### SUPPLIED MATERIAL

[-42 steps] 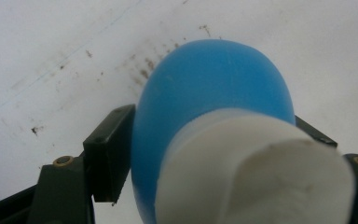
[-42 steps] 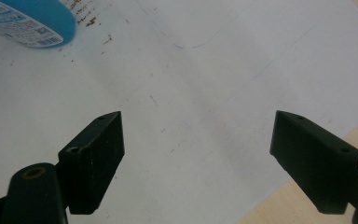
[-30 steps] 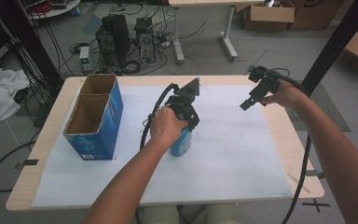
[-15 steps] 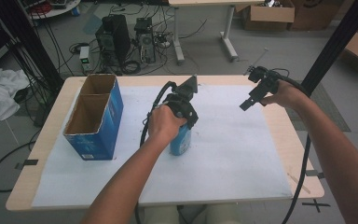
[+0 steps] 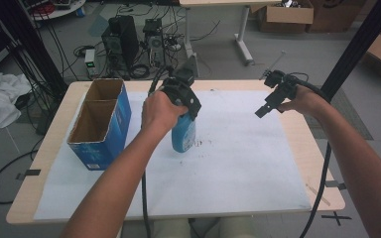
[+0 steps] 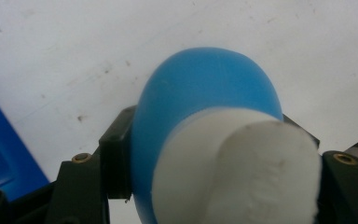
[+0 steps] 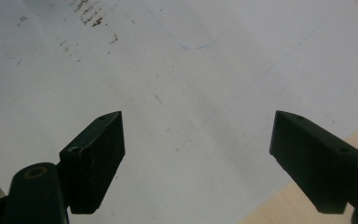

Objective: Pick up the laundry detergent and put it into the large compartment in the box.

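Note:
A blue bottle (image 5: 183, 136) with a white cap (image 6: 242, 172) hangs upright just above the white paper sheet (image 5: 228, 168). My left gripper (image 5: 184, 113) comes down on it from above and is shut on its upper part. In the left gripper view the black jaws press both sides of the blue bottle (image 6: 200, 93), and the left gripper (image 6: 209, 154) looks straight down onto the paper. My right gripper (image 5: 261, 112) hovers open over the back right of the sheet. Nothing lies between the jaws of the right gripper (image 7: 196, 154), which show bare paper below.
An open blue cardboard box (image 5: 115, 126) with two compartments stands at the table's left. The wooden table edge (image 5: 305, 144) runs beyond the paper on the right. Small dark stains (image 5: 198, 145) mark the sheet near the bottle. Cables and computers sit on the floor behind.
My left gripper has risen with the blue bottle, lifting it off the paper and slightly toward the back. The right hand has stayed where it was.

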The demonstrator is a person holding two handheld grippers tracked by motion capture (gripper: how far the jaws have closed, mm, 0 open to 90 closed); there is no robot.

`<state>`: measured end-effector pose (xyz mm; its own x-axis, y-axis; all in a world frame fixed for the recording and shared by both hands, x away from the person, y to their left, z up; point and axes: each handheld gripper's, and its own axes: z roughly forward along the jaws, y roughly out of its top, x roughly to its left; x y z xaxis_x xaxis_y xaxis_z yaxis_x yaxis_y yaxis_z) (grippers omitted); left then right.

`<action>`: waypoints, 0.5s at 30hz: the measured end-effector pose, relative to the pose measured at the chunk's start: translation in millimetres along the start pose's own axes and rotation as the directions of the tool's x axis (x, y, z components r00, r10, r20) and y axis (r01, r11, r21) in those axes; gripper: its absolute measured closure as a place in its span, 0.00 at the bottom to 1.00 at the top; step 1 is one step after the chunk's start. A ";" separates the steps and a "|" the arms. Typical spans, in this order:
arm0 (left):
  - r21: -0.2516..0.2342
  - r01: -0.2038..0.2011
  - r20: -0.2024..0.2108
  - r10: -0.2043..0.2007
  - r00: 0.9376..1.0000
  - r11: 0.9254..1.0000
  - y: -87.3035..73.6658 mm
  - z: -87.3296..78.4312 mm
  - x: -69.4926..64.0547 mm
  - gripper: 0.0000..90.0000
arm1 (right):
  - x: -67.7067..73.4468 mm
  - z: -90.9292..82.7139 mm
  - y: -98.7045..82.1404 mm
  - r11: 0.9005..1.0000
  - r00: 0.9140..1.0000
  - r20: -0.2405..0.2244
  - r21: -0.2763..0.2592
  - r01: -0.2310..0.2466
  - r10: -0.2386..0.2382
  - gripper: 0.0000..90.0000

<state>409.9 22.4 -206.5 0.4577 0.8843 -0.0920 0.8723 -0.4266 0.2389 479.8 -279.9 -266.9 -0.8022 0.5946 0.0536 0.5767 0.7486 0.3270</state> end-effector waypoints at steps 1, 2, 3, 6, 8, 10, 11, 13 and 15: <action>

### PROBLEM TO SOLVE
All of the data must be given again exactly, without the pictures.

### ANSWER FOR THE TASK
[-42 steps] 
[-42 steps] 
[-30 steps] 
[-15 steps] 
[+0 steps] 
[+0 steps] 
[+0 steps] 

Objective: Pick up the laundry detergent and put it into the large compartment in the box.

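Note:
A blue bottle (image 5: 183, 136) with a white cap (image 6: 242, 172) hangs upright just above the white paper sheet (image 5: 228, 168). My left gripper (image 5: 184, 113) comes down on it from above and is shut on its upper part. In the left gripper view the black jaws press both sides of the blue bottle (image 6: 200, 93), and the left gripper (image 6: 209, 154) looks straight down onto the paper. My right gripper (image 5: 261, 112) hovers open over the back right of the sheet. Nothing lies between the jaws of the right gripper (image 7: 196, 154), which show bare paper below.
An open blue cardboard box (image 5: 115, 126) with two compartments stands at the table's left. The wooden table edge (image 5: 305, 144) runs beyond the paper on the right. Small dark stains (image 5: 198, 145) mark the sheet near the bottle. Cables and computers sit on the floor behind.
My left gripper has risen with the blue bottle, lifting it off the paper and slightly toward the back. The right hand has stayed where it was.
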
The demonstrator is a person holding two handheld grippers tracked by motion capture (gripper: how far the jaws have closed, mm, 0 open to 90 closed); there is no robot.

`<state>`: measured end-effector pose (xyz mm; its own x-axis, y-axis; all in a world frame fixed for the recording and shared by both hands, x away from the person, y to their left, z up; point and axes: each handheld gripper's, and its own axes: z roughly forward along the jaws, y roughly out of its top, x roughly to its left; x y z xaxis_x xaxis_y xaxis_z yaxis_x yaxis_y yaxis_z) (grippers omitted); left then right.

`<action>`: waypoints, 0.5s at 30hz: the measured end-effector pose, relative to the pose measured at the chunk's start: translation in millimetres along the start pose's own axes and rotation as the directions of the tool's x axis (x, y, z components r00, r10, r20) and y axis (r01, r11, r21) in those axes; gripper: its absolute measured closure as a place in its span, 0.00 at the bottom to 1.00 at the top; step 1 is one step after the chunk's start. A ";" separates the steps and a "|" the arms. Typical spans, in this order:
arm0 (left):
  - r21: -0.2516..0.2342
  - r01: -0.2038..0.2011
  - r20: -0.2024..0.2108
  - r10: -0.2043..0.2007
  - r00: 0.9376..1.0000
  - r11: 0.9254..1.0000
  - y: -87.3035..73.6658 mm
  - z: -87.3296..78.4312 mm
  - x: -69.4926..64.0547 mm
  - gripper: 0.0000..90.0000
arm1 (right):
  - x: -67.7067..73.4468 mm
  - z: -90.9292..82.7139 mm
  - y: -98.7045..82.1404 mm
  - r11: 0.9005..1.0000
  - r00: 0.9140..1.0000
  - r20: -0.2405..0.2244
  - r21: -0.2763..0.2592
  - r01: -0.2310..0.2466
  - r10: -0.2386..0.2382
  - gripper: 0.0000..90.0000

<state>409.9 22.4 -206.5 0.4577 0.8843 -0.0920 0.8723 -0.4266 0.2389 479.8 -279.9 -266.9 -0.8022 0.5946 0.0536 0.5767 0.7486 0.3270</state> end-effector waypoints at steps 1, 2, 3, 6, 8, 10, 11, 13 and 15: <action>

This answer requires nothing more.